The series takes place in a variety of locations, including New York (seasons 1–2), Texas (seasons 2–3) and Victoria, Australia (season 3). It begins three years after the "Sudden Departure", a global event that resulted in 2% of the world's population disappearing, and follows the lives of those who were left behind.

Series overview

Episodes

Season 1 (2014)
The first season consists of ten episodes and aired from June 29 to September 7, 2014. It takes place primarily in the small town of Mapleton, New York, three years after the "Sudden Departure" – an event which saw 2% of the world's population (approximately 140 million people) disappear and profoundly affected the townspeople. The characters of police chief Kevin Garvey and his family (wife Laurie, son Tom, daughter Jill and father Kevin Sr.) are focal points of the season, alongside grieving widow Nora Durst, her brother Reverend Matt Jamison, and the mysterious cult-like organization the Guilty Remnant (GR), led by Patti Levin. 

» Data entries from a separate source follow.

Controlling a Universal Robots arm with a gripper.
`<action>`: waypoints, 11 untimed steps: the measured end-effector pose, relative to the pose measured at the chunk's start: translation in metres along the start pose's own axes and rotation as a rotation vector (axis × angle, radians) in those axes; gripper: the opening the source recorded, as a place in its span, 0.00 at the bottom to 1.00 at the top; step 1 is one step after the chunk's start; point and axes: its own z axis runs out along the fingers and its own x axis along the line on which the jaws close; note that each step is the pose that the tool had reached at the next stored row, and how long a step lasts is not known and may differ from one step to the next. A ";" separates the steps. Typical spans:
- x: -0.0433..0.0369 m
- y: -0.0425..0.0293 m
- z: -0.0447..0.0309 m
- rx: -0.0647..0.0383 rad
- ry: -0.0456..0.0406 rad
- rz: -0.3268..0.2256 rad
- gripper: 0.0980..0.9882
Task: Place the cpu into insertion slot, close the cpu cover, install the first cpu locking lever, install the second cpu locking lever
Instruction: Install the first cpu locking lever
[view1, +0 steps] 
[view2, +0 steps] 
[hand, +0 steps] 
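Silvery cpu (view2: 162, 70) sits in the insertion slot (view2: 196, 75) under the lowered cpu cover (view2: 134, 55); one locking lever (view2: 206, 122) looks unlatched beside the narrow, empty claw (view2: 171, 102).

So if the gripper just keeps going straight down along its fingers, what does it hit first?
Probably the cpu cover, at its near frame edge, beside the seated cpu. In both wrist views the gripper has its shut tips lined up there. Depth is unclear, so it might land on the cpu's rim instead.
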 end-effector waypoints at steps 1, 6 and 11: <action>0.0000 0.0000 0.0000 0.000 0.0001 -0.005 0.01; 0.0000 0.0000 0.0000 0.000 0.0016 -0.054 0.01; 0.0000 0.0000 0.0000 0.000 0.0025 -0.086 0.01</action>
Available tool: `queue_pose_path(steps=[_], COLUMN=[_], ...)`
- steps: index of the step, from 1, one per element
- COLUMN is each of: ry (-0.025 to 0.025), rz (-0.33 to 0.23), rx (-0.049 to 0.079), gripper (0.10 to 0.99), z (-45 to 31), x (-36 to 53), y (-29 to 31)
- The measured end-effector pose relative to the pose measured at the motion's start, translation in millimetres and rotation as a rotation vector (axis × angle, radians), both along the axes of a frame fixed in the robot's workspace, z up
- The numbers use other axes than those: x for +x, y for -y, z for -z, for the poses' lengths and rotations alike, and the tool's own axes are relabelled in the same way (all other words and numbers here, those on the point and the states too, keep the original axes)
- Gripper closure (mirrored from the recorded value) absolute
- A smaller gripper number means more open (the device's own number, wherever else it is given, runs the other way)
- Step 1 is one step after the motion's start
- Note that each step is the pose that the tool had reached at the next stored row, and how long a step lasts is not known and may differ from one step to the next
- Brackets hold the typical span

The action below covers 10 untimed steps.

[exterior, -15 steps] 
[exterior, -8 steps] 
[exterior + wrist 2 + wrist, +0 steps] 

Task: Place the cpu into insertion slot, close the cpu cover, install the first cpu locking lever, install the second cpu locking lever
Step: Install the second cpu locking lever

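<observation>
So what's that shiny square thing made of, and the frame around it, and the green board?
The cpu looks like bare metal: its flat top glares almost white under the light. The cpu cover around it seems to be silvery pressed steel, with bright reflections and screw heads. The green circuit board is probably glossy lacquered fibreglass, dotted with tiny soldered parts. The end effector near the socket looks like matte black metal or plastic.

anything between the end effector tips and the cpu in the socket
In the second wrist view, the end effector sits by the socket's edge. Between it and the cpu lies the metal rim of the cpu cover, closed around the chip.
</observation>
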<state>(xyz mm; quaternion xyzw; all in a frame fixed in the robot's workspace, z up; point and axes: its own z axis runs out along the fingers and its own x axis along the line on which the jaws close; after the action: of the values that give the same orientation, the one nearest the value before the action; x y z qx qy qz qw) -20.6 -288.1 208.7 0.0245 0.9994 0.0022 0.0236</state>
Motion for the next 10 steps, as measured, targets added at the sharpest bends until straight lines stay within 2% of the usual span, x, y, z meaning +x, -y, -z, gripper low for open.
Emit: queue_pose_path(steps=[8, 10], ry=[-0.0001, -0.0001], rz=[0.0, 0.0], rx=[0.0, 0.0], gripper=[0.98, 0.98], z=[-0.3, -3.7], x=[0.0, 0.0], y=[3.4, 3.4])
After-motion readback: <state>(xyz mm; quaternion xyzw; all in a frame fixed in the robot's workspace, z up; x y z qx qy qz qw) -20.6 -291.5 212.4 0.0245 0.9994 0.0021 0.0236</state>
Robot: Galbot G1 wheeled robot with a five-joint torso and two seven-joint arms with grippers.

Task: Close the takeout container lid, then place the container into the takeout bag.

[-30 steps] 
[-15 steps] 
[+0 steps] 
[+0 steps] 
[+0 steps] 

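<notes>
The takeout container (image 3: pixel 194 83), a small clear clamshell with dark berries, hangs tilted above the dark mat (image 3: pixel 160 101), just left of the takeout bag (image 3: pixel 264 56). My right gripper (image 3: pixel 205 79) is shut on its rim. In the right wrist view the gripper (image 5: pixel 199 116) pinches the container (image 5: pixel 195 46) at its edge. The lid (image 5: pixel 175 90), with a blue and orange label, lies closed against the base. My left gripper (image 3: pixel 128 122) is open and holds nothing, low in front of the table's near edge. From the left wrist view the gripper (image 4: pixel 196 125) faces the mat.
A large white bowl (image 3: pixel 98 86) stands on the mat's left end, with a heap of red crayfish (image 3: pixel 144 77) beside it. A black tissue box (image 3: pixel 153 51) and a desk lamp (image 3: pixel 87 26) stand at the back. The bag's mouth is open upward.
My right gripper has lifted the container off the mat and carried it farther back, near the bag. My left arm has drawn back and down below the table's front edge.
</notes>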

The first season follows multiple storylines, notably the fallout from the Departure and the subsequent grief, anger and fear the townspeople share with the rest of the world. The season also focuses on Kevin's failing attempts to maintain order in the town and to keep his family together, the GR's increasingly nefarious schemes and the townspeople's sentiment against them, Matt's crisis of faith, and Nora's attempts to move on and conceal the pain she has been harboring since the Departure. 

The first episode has no opening credits, while the opening theme for the other nine episodes is "The Leftovers (Main Title Theme)" by series composer Max Richter.

Season 2 (2015)
The second season consists of ten episodes and aired from October 10 to December 6, 2015. It takes place a year after the first season, centering around the fourth anniversary of the Departure. While some scenes take place in Mapleton, New York (the first season's setting) and other locations, the majority of the season takes place in Jarden, Texas, also known as Miracle, a town from which no one departed. The town has become a tourist site and a popular destination, leading Kevin, Nora, Matt and other characters from the first season to move to Miracle. New characters introduced include town staples the Murphy family: father John, mother Erika, daughter Evie and son Michael. 

The second season follows multiple storylines, notably the ideological battle between those who believe Miracle is special and those who do not, Kevin and Nora's relationship being tested by Kevin's increasingly erratic mental state, the Murphy family's search for their missing daughter, and Matt's attempts to prove the existence of a miracle only he witnessed. 

The opening theme for all ten episodes is "Let the Mystery Be" by Iris DeMent.

Season 3 (2017)
The third and final season consists of eight episodes and aired from April 16 to June 4, 2017. It takes place three years after the second season, centering around the seventh anniversary of the Departure. The first two episodes take place in Jarden, Texas (the second season's setting) and other locations, while the final six episodes primarily take place in the state of Victoria, Australia (which the characters believe will be the site of an apocalyptic event on the anniversary of the Departure). Kevin Sr. becomes a main character, after recurring in the first two seasons. 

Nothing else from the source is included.